For more information:

ANN-SoLo (Approximate Nearest Neighbor Spectral Library) is a spectral library search engine for fast and accurate open modification searching. ANN-SoLo uses approximate nearest neighbor indexing to speed up open modification searching by selecting only a limited number of the most relevant library spectra to compare to an unknown query spectrum. This is combined with a cascade search strategy to maximize the number of identified unmodified and modified spectra while strictly controlling the false discovery rate and the shifted dot product score to sensitively match modified spectra to their unmodified counterpart.

The software is available as open-source under the Apache 2.0 license.

Install

ANN-SoLo requires Python 3.5 or higher.

The ANN-SoLo installation depends on NumPy. When NumPy is available ANN-SoLo can easily be installed using pip (pip3):

pip install ann_solo

ANN-SoLo search

Run ANN-SoLo to search your spectral data directly using on the command line using ann_solo or as a named Python module (if you do not have sufficient rights to install command-line scripts) using python -m ann_solo.ann_solo.

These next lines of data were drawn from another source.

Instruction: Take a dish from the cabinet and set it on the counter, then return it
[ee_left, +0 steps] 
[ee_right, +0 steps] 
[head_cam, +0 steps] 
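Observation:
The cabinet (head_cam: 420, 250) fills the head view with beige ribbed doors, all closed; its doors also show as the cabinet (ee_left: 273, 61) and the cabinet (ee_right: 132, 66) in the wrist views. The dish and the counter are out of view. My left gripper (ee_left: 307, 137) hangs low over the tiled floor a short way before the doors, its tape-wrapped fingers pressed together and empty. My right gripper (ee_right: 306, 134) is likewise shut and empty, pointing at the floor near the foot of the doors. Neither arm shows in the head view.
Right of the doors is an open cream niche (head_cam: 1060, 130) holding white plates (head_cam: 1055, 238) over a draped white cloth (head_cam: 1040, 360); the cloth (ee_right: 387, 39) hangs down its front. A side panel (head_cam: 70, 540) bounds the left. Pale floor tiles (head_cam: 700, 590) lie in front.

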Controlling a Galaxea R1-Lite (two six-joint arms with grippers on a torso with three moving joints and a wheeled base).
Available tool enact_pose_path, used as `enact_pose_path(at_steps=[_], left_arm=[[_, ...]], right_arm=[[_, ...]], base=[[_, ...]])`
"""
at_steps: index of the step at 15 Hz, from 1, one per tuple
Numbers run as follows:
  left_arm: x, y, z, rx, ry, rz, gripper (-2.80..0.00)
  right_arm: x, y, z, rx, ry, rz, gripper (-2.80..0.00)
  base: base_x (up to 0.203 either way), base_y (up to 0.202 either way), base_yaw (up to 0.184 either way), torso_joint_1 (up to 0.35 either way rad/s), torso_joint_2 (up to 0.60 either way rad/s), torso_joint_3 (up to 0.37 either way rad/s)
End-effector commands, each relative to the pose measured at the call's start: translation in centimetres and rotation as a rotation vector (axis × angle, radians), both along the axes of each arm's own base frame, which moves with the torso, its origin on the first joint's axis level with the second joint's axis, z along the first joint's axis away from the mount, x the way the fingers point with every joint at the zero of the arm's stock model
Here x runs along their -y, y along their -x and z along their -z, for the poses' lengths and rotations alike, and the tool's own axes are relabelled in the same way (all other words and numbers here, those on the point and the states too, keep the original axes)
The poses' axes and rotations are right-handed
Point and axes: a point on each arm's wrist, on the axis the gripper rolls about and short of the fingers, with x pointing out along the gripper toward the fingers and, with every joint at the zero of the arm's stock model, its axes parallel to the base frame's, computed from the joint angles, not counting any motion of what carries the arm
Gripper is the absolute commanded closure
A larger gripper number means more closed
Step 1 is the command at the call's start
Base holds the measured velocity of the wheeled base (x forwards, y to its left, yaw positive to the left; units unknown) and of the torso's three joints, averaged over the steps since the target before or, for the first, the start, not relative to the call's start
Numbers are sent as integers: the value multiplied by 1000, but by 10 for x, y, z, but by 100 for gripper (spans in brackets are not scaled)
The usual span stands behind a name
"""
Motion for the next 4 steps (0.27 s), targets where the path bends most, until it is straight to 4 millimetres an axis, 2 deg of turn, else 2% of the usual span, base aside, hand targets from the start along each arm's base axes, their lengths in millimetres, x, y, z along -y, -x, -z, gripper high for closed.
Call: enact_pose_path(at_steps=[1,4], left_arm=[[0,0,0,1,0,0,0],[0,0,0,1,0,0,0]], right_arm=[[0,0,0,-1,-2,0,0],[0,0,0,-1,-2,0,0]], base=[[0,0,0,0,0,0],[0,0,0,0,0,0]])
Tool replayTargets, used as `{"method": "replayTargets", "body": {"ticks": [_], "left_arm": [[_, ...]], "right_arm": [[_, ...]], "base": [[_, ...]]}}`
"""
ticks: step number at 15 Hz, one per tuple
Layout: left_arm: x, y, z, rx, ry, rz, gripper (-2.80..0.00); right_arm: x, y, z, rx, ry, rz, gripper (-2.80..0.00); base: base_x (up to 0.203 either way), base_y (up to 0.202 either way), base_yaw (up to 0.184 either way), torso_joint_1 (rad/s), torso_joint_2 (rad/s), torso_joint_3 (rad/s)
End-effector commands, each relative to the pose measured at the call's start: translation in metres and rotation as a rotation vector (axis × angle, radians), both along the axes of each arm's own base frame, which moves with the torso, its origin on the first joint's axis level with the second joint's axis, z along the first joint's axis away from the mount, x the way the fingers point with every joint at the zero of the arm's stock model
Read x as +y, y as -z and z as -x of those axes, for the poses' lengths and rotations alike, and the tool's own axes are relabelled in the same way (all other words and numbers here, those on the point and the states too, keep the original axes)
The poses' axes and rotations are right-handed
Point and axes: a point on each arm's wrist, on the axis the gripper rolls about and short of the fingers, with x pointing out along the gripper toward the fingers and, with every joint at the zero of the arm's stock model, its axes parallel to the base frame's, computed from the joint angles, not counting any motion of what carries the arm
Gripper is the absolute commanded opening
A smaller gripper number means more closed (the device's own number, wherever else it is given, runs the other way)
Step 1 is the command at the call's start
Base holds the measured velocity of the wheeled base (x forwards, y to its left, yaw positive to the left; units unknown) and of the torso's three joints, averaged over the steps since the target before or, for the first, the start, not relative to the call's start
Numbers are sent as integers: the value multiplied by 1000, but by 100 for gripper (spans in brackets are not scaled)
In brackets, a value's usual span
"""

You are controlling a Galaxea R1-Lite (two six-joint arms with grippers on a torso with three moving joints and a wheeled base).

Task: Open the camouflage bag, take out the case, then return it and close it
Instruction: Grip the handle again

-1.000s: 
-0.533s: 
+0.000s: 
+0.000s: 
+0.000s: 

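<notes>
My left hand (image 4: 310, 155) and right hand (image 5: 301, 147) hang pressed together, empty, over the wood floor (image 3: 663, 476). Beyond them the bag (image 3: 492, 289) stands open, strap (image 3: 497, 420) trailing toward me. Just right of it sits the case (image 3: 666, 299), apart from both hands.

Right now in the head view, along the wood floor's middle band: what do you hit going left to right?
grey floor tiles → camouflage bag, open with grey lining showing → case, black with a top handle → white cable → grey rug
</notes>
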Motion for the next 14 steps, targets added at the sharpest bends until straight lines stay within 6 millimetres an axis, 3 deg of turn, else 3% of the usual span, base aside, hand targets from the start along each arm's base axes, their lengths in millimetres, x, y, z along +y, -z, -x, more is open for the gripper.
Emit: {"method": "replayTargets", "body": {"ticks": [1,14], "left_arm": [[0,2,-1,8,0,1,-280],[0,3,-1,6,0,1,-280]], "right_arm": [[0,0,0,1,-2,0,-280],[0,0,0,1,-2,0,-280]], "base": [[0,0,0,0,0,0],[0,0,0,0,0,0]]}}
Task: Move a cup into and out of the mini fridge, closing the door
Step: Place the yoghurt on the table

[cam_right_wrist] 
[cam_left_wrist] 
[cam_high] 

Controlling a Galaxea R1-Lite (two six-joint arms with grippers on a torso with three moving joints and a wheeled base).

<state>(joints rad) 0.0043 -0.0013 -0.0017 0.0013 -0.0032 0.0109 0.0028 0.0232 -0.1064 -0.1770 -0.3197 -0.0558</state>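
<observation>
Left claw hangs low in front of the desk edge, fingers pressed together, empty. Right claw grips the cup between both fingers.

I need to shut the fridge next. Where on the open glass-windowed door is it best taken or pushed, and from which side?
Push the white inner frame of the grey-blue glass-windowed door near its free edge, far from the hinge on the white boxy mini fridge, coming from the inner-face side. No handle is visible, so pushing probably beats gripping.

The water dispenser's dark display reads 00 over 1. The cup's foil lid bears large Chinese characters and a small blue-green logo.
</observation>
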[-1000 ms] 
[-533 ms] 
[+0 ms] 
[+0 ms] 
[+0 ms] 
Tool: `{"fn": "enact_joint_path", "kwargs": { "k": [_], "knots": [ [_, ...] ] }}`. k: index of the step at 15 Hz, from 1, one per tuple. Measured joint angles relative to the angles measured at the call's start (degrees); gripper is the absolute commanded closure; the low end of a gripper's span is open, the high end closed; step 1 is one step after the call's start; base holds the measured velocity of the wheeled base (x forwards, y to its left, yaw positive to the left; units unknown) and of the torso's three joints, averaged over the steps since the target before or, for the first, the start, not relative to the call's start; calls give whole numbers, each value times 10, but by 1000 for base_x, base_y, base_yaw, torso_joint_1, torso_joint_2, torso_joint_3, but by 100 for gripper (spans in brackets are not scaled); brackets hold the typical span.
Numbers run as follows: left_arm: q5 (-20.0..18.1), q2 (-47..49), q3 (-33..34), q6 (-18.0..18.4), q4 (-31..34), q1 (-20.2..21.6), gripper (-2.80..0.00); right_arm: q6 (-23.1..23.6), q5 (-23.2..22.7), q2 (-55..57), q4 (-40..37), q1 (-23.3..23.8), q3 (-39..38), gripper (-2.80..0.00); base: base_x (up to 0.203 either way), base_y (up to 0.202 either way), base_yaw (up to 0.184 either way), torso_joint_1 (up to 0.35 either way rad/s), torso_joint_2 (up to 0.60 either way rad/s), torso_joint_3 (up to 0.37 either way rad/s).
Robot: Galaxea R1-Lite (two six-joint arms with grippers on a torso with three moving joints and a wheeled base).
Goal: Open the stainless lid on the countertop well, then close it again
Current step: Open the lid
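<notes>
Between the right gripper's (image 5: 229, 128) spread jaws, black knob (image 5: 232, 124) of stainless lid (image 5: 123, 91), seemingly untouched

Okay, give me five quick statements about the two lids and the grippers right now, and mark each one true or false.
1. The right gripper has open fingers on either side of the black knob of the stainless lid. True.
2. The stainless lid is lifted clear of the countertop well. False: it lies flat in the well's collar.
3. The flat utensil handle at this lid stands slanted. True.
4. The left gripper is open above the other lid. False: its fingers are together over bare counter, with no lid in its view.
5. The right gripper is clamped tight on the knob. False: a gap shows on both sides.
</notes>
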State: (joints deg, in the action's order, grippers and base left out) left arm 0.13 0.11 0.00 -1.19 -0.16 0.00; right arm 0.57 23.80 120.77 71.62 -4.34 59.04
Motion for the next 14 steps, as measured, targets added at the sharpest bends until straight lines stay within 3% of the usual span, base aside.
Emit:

ANN-SoLo arguments can be specified as command-line arguments or in a configuration file. Argument preference is command-line args > configuration file > default settings.

For more information on which arguments are available and their default values run ann_solo -h.

Most options have sensible default values. Some positional arguments specifying which in- and output files to use are required. Additionally, the precursor and fragment mass tolerances do not have default values as these are data set dependent. Please note that to run ANN-SoLo in cascade search mode two different precursor mass tolerances need to be specified for both levels of the cascade search (precursor_tolerance_(mass|mode) and precursor_tolerance_(mass|mode)_open).

usage: ann_solo [-h] [-c CONFIG_FILE] [--resolution RESOLUTION]
                [--min_mz MIN_MZ] [--max_mz MAX_MZ] [--remove_precursor]
                [--remove_precursor_tolerance REMOVE_PRECURSOR_TOLERANCE]
                [--min_intensity MIN_INTENSITY] [--min_peaks MIN_PEAKS]
                [--min_mz_range MIN_MZ_RANGE]
                [--max_peaks_used MAX_PEAKS_USED] [--scaling {sqrt,rank}]
                --precursor_tolerance_mass PRECURSOR_TOLERANCE_MASS
                --precursor_tolerance_mode {Da,ppm}
                [--precursor_tolerance_mass_open PRECURSOR_TOLERANCE_MASS_OPEN]
                [--precursor_tolerance_mode_open {Da,ppm}]
                --fragment_mz_tolerance FRAGMENT_MZ_TOLERANCE
                [--allow_peak_shifts] [--fdr FDR]
                [--fdr_tolerance_mass FDR_TOLERANCE_MASS]
                [--fdr_tolerance_mode {Da,ppm}]
                [--fdr_min_group_size FDR_MIN_GROUP_SIZE] [--mode {ann,bf}]
                [--bin_size BIN_SIZE] [--num_candidates NUM_CANDIDATES]
                [--ann_cutoff ANN_CUTOFF] [--num_trees NUM_TREES]
                [--search_k SEARCH_K]
                spectral_library_filename query_filename out_filename

ANN-SoLo: Approximate nearest neighbor spectral library searching
=================================================================

Bittremieux et al. Fast open modification spectral library searching through
approximate nearest neighbor indexing. TODO: publication information.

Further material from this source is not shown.